No era difícil sentirse amigo de Gardel. El cariño con el que hablaba de su viejo chofer, Antonio Sumaje, hacía que Molina percibiera que su lugar frente al volante no era el de un simple empleado. Por otra parte, quiso la coincidencia que el valet que acompañara a Gardel en tantos viajes, Eduardo Marino, se enfermara gravemente; de manera que, viendo que aquel joven tímido, diligente y amable era un excelente volante y mostraba la mejor disposición, Gardel pensó que podía matar dos pájaros de un tiro. Además no era un simple detalle que el Zorzal tuviera una bala alojada cerca del corazón. Su metálica presencia se le hacía carne en los días de humedad, era un dolor punzante que a veces le dificultaba llegar a las notas más altas. Aquel balazo artero que le pegaran a quemarropa en la esquina de las tragedias había hecho de Gardel un hombre algo más cauto. El porte de luchador de Juan Molina era ciertamente capaz de intimidar a un admirador exaltado o a algún memorioso que quisiera cobrarse viejas cuentas. Gardel se sentía seguro en compañía de Juan Molina. Nunca permitía que caminara a sus espaldas, no sólo porque le resultaba una mutua humillación, sino porque, frente a la mirada pública, el Morocho tenía amigos, no guardaespaldas. Cada vez que salían con el auto, Gardel viajaba adelante, junto a Molina, nunca en el asiento trasero. A menos que quisiera dormir. Y si salía a comer con los amigos o, incluso si se trataba de acontecimientos sociales, jamás dejaba que se quedara esperando en el coche; siempre lo hacía pasar y era uno más en la mesa. Y tenía la enorme delicadeza de presentarlo, cualquiera fuese la ocasión, como "Mi amigo, Juan Molina". Pese a que Gardel se dirigía a él con la mayor naturalidad, el joven colaborador no podía articular palabra en su presencia. Jamás se había atrevido a confesarle que era cantor. Para Molina, conducir el auto de quien fuera el espejo de sus ilusiones, caminar a su lado o arreglarle el moño antes de que saliera a escena, era como tocar el cielo con las manos. Y cada vez que escuchaba el "Gracias, pibe", que le dedicaba cuando se despedían, no podía evitar la misma respuesta de siempre: "Gracias a usted, maestro". Molina se debatía en un abismo cruel, doliente: por un lado la lealtad incondicional que llegó a profesarle a Gardel y, por otro, la culpa inmensa e inevitable de amar a la mujer que le pertenecía.

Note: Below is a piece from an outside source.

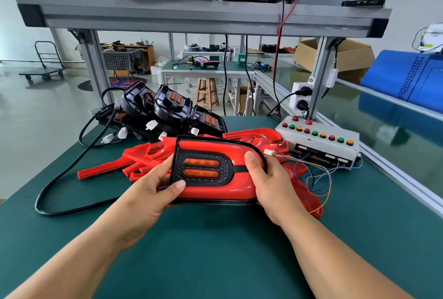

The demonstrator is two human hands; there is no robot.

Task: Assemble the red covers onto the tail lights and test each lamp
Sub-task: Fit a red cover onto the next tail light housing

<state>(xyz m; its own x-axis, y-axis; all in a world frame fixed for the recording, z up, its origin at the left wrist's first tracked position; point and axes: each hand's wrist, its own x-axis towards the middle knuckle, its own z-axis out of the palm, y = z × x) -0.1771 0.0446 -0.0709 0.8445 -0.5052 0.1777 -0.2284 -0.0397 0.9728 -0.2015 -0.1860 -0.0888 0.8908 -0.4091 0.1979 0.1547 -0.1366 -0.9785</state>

Gardel nunca supo ni quiso aprender a manejar. Disfrutaba de sus permanentes reencuentros con Buenos Aires a través de la ventanilla del auto. A menudo le pedía a Molina que se desviaran del consabido camino desde el Abasto hasta el centro, le gustaba andar a la deriva, dejar librado el periplo al arbitrio de su chofer. Gardel era un buen conversador, locuaz y cauteloso. Jamás decía una palabra de más, nada que pudiese revelar un ápice de su vida privada. Pese a que Molina era quien mejor conocía sus actividades, era parte del contrato hacer de cuenta que no veía ni escuchaba nada. Jamás pronunciaba el nombre de Ivonne en las conversaciones con su chofer. Era obvio que Molina estaba al tanto de todo, de hecho fue ella quien los presentó, pero eso ni siquiera se mencionaba. Sin embargo, no era difícil percibir que Ivonne se había convertido para Gardel en un problema cada vez más irresoluble. Por una parte se resistía a dejarse arrastrar por sus sentimientos y, por otra, había dejado que aquella muchacha se instalara en su existencia de un modo, cuanto menos, avasallante.
Ivonne estaba prófuga. Había cometido la más peligrosa de las deslealtades. Gardel le había dado refugio en el bulín del Francés y, pese a que eran muy pocos los que conocían la existencia de aquel departamento oculto en medio de la ciudad, no ignoraba el riesgo que eso significaba. Por más que fuera Gardel. Con la organización Lombard no se jugaba. Por mucho menos que eso, y aun siendo Carlos Gardel, había recibido un balazo cerca del corazón.